Why do lactivists value ideological purity above the wellbeing of babies?


My latest piece on Time.com, The Breastfeeding Police Are Wrong About Formula, addresses new research that shows that early supplementation with formula actually improves rates of extended breastfeeding. Contrary to the dire predictions of lactivists, giving hungry babies formula until their mothers’ milk comes in does not sabotage breastfeeding.

It’s not surprising when you consider anthropological research that shows that early supplementation is common in a wide variety of cultures from the Indian subcontinent, to Southeast Asia to Africa. Mothers around the world, who fully intend to breastfeed for years, and do breastfeed for years, see nothing wrong with giving a baby supplements in the first few days after birth. So why have lactivists insisted that supplements sabotage breastfeeding and advocate letting babies scream for hours in hunger until a woman’s milk comes in?

It’s very simple; they value ideological purity over the wellbeing of babies.

Consider the Baby-Friendly Hospital Initiative, bizarrely named since it is not friendly to babies or to mothers. It is being implemented in hospitals around the country despite the fact that there is no evidence that it works and quite a bit of evidence that it does not. Indeed a paper published in the April 2013 issue of the journal Pediatrics found the opposite. According to the authors of Baby-Friendly Hospital Accreditation, In-Hospital Care Practices, and Breastfeeding:

…After adjustment for significant maternal, infant, clinical, and hospital variables, women who birthed in BFHI-accredited hospitals had significantly lower odds of breastfeeding at 1 month (adjusted odds ratio 0.72, 95% confidence interval 0.58–0.90) than those who birthed in non–BFHI-accredited hospitals. BFHI accreditation did not affect the odds of breastfeeding at 4 months or exclusive breastfeeding at 1 or 4 months…

When you consider the 10 steps of the Baby-Friendly Hospital Initiative, it’s hardly surprising that they don’t increase breastfeeding rates. Instead of addressing the problems that mothers identify — pain, difficulty, low milk supply, inconvenience — the 10 steps identify the problem that lactivists insist, without evidence, is responsible for low breastfeeding rates — cultural pressure.

Having misidentified the problem as a lack of ideological commitment, lactivists have misidentified the solution as greater enforcement of ideological purity.
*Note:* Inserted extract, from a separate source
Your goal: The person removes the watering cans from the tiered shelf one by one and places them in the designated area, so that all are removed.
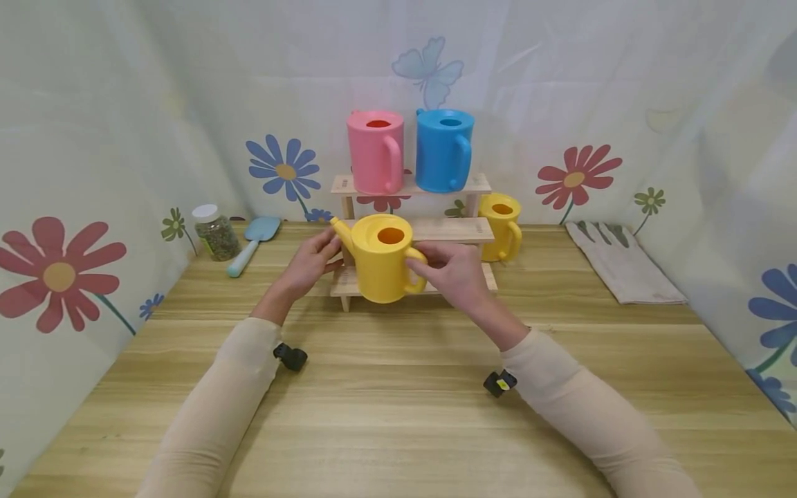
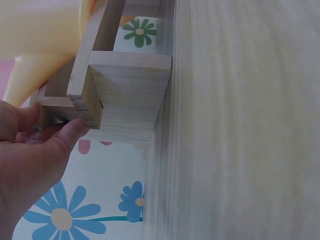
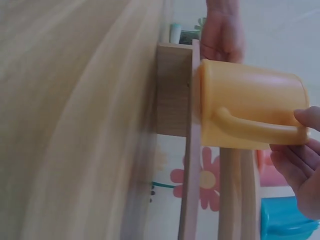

Why is there such a massive disconnect between what works to improve breastfeeding rates and what lactivists recommend? Because lactivists aren’t really interested in the wellbeing of babies. They’re invested in boosting their own self-esteem by having their personal choices mirrored back to them … and punishing those who refuse to copy them by making them feel like bad mothers.

CDC statistics show that rates of combo-feeding (breastfeeding plus supplementation) exceeds rates of exclusive breastfeeding by 30 percentage points, demonstrating that large numbers of women are already successfully combining breastfeeding and supplementation. Anthropological studies show that women from many different cultures do the same. It’s time to re-orient our breastfeeding recommendations toward what actually works for babies and mothers, and away from the ideological purity demanded by lactivists.

It’s time for breastfeeding without guilt.